先月31日、ホルムズ海峡付近の船舶。ロイター=聯合ニュース
14日(現地時間)、ロンドンのICE先物取引所で、11月引き渡し分の北海ブレント原油先物は前営業日比1.02%高の1バレル=105.68ドルで取引を終えた。ニューヨーク商業取引所では、ウエスト・テキサス・インターミディエート(WTI)先物の10月引き渡し分も、1.34%高の1バレル=101.39ドルで取引を終えた。
今回の原油価格上昇の決定的な要因となったのは、イラクからのドローン攻撃によって、サウジの「東西石油パイプライン(East-West Pipeline)」の稼働が停止したことだ。

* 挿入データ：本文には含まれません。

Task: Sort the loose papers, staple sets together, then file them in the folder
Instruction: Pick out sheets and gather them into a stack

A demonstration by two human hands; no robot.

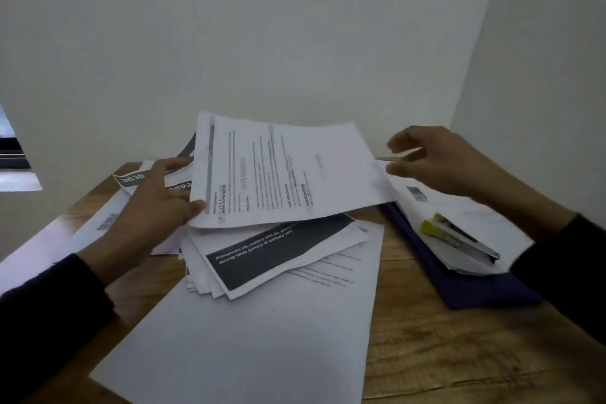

全長1200キロ、1日最大700万バレルの輸送能力を持つこのパイプラインは、サウジ東部の油田地帯からアラビア半島を横断し、西部の紅海沿岸にあるヤンブー港へ原油を送る。ホルムズ海峡を通らずに原油を輸出できるサウジ最大の迂回ルートで、重要な役割を担っている。
しかし、パイプラインのポンプ施設などが攻撃を受け、稼働が全面的に停止したことで、原油市場では供給ショックへの懸念が高まった。サウジ当局は、正確な被害規模や稼働再開の時期を明らかにしていない。
市場の専門家は、ヤンブー港に保有する1500万バレルの備蓄原油や、ポンプを迂回する措置などにより、短期的な輸出への支障は抑えられると分析した。
ただ、パイプラインの輸送障害が1カ月以上に及べば、サウジの原油輸出が最大1億2000万バレル分滞り、原油価格の急騰は避けられないとみている。
一方、ドナルド・トランプ米大統領が同日、トゥルース・ソーシャルで「イランは早急な合意を切実に望んでいる」と述べ、中東情勢を巡る交渉の可能性を示唆したことから、原油価格は取引終盤に上げ幅を大きく縮小した。
また、イランと湾岸諸国がホルムズ海峡問題について協議する予定だったオマーンでの会談は、パイプライン攻撃の影響で急きょ延期された。
さらに、イエメンの反政府武装組織フーシ派が、紅海の入り口に位置するバブ・エル・マンデブ海峡の要衝、ペリム島を掌握したと伝えられ、紅海経由の原油の迂回輸送ルート全体に対する不安が一段と高まっている。